La silueta deforme

Era el segundo viernes del mes de mayo y el reloj del ayuntamiento anunciaba que era las doce de la mañana. El alcalde del pueblo, acérrimo europeísta -decía el-, quería celebrar el día de Europa y había encargado al relojero del consistorio que programase aquel viejo reloj para que durante todo el mes sonara el himno de la Alegría cuando llegase la hora del mediodía. De fondo, y al unísono, se escuchaba también las campanas de la iglesia mayor. Las beatas del pueblo acudían a su hora al rezo del ángelus, y las palomas, que se posaban en el campanario, permanecían inmóviles ante aquellas campanadas. Los más viejos del lugar decían que aquellas palomas se habían vuelto sordas o que realmente estaban escuchando la voz de Dios.
Abrí lentamente aquella enorme puerta de madera. No quería llamar la atención de los vecinos de la casa, sabía que mi presencia provocaría un gran revuelo y, asustados, avisarían a mis padres si me veían salir al exterior. Hacía dos años que no pisaba aquella calle, en la que nací, en la que de pequeño corría de esquina a esquina jugando a la pelota, sin miedo a nada, sin peligro, apenas pasaban dos o tres coches cada día. Dos años sin salir de aquella casa, sin pisar  aquellos adoquines colocados de forma irregular, que habían visto caerme y «desconcharme» la rodilla. Desde mi ventana sólo podía ver la puerta de dos casas contiguas a la mía, y aquellas jóvenes que a diario pasaban frente a mi ventana y se abrazaban y reían al verme, eran completamente desconocidas para mí. Dos años encerrado por su culpa,… o por mi culpa, por mi voluntad, pero con mi voluntad robada, de no querer saber que pasaba en el exterior, qué había en ese mundo tan cercano y tan lejano.
Cuando asomé la cabeza por aquella puerta sólo vi una pareja de novios cogidos de las manos y un pequeño que correteaba a su alrededor. Hacía calor, quizás demasiada para la fecha, el verano parecía haberse adelantado en una primavera lluviosa y fría. Mis piernas comenzaron a temblar, no las sentía, noté un sudor frío en la frente y mis ojos se abrieron intensamente, en una mezcla extraña de miedo y curiosidad y mis manos, sudororas, las frotaba en los pantalones buscando secarlas rápidamente.

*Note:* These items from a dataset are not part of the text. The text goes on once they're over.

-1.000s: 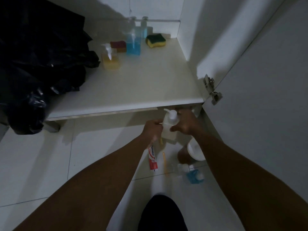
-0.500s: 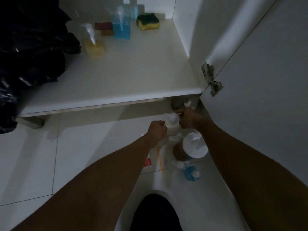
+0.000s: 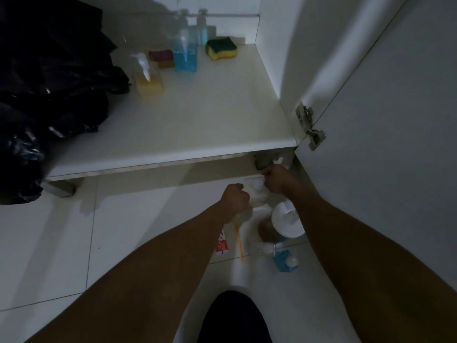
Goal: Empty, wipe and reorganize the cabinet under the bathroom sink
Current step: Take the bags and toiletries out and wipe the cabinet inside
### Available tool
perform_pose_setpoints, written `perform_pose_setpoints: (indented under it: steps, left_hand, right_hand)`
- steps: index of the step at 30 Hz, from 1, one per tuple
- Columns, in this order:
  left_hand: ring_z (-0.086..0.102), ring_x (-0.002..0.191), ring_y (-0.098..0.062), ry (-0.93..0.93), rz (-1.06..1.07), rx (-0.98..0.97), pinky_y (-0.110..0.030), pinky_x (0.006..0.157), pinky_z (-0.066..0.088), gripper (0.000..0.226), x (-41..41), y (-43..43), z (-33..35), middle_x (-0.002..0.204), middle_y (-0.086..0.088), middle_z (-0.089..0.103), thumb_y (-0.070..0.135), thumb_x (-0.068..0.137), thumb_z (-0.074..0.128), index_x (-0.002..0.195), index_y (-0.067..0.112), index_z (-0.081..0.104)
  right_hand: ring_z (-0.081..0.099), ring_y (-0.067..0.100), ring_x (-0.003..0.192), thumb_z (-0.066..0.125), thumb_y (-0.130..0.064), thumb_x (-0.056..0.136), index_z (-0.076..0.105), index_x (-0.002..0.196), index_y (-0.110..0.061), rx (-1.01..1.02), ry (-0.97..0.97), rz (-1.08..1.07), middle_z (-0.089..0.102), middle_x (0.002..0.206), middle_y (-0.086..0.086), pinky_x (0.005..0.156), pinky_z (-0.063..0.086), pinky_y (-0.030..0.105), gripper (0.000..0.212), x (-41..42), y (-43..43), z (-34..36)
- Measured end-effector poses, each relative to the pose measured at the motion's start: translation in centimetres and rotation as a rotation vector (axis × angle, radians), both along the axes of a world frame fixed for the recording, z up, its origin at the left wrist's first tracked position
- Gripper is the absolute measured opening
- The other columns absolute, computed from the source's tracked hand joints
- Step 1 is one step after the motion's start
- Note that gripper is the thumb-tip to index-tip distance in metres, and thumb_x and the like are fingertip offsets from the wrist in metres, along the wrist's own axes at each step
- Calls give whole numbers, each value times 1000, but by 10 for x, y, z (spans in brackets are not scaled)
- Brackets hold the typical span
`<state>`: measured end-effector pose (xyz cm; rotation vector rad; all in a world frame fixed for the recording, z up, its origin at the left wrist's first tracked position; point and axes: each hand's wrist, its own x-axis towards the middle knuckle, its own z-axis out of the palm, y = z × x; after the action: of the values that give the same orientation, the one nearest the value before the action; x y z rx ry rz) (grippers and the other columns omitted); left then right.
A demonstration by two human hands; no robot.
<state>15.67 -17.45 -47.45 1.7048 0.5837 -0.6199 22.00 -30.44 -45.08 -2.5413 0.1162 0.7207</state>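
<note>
1. Here, the left hand (image 3: 236, 199) grips the white plastic pump bottle (image 3: 257, 193), just in front of the flat white cabinet shelf (image 3: 197, 125).
2. The right hand (image 3: 277, 179) seems to pinch its blurry top.

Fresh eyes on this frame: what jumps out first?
Both forearms meet at centre, where the left hand and right hand appear to grip a blurred white pump bottle just in front of the cabinet floor. A big black bin bag fills the left side. At the back of the cabinet, a blue bottle and a yellow-green sponge give the only strong colour.
</note>
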Motion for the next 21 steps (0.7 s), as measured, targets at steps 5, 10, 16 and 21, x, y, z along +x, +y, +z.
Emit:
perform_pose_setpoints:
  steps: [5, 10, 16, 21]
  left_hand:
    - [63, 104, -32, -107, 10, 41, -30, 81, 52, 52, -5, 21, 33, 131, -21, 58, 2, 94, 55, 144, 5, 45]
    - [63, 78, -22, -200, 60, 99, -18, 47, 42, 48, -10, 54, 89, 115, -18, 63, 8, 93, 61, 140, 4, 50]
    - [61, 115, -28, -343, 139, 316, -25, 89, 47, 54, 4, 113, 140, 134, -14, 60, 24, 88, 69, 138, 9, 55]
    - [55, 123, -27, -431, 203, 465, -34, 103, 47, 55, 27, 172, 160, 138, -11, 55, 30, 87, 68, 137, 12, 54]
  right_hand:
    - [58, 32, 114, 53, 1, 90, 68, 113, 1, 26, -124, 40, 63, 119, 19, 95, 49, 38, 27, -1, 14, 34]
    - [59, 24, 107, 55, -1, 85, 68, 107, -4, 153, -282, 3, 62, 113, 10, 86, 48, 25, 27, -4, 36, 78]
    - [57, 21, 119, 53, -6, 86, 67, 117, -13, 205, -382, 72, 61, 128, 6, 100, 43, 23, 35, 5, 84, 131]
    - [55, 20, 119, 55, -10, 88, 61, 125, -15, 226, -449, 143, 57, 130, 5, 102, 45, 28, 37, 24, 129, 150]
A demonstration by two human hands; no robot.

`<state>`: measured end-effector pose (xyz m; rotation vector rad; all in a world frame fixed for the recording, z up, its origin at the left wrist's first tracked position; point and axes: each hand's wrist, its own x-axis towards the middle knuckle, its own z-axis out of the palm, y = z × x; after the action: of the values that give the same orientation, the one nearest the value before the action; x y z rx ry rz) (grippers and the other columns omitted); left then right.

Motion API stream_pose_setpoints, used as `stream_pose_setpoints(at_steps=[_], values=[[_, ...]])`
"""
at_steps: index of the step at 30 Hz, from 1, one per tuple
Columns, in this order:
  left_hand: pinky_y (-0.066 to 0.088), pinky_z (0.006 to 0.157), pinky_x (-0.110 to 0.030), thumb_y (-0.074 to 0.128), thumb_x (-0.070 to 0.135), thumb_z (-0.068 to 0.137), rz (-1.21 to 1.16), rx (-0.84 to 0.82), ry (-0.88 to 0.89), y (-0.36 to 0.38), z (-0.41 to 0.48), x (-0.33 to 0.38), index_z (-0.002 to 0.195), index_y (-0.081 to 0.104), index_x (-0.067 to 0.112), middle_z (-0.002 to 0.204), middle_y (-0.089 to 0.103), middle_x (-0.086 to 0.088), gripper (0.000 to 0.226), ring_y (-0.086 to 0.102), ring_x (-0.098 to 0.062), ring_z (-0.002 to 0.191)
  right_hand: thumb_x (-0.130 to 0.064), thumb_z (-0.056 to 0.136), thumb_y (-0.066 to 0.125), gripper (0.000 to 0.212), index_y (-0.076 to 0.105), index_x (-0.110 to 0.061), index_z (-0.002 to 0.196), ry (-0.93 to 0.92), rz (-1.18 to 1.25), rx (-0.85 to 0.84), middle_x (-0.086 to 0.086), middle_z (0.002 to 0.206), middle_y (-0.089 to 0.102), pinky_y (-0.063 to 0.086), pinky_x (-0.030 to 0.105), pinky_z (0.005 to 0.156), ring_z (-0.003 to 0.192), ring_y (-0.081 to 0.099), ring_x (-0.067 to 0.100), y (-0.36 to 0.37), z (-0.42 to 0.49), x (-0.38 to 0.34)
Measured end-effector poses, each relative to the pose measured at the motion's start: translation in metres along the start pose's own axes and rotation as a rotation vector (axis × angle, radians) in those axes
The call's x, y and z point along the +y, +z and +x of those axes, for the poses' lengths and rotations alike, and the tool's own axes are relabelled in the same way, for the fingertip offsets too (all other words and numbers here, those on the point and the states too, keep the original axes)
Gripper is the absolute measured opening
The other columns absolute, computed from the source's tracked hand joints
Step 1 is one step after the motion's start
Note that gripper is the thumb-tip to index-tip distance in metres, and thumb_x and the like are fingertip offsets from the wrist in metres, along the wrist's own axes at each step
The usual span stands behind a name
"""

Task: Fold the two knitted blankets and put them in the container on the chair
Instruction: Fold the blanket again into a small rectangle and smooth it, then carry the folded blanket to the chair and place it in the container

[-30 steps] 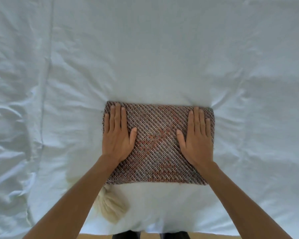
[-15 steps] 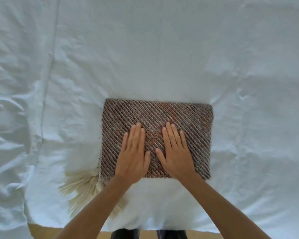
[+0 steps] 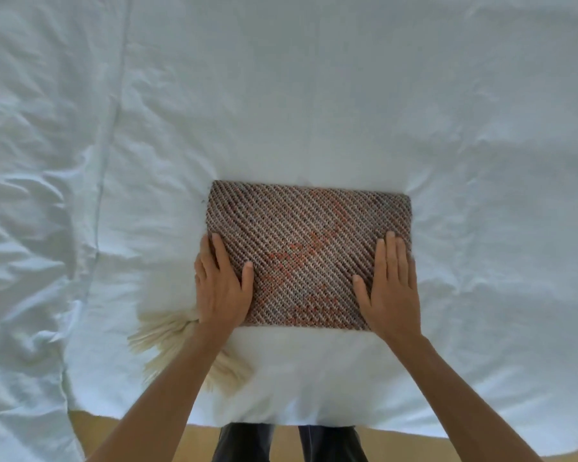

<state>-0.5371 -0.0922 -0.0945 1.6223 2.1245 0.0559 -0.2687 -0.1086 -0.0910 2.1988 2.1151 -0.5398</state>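
A brown and orange knitted blanket (image 3: 309,241) lies folded into a flat rectangle on the white bed sheet (image 3: 314,95). My left hand (image 3: 219,288) presses flat on its near left corner, fingers straight, partly over the left edge. On the near right corner my right hand (image 3: 391,288) lies flat with straight fingers. A cream fringe (image 3: 167,338) sticks out at the blanket's near left, partly hidden under my left forearm. No second blanket, container or chair is in view.
The wrinkled white sheet covers the whole bed, with a seam (image 3: 111,128) running down the left side. The bed's near edge shows a wooden floor (image 3: 414,445) and my dark trouser legs (image 3: 247,441) below.
My hands have slid apart from the blanket's middle out to its near left and right corners. More of the cream fringe shows.
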Motion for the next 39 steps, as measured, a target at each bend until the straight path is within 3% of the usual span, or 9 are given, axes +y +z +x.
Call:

Había llegado el día. Aquella mañana quise enfrentarme solo y no avisé a nadie, miré hacia atrás, buscándola con una insoportable ansiedad y…, allí estaba. Era como la recordaba, oscura, impasible, inquietante, con su silueta deforme, tenebrosa.  Cerré los puños con fuerza, las uñas se me clavaron en las palmas de la mano, pero volví a mirar al frente, tomé fuerza y continué mi camino. Comencé poco a poco a no prestarle atención, a ignorarla, había sido protagonista de mi vida, se había apropiado de ella y no quería que aquel recuerdo volviera a apoderarse de mí. Aquella silueta me destruyó.

El día, el sol, la luz, se convirtieron en sus fieles aliados. Les ayudaron a negar mi presencia, a atemorizarme, consiguieron anular mi vida. Pero aquella mañana me enfrenté a ella, a su constante presencia, a su compañía silenciosa, a su imagen oscura de día. Desde aquel día caminamos juntos, apenas nos separamos unas horas y mi sombra, con su silencio, es ahora mi fiel compañera.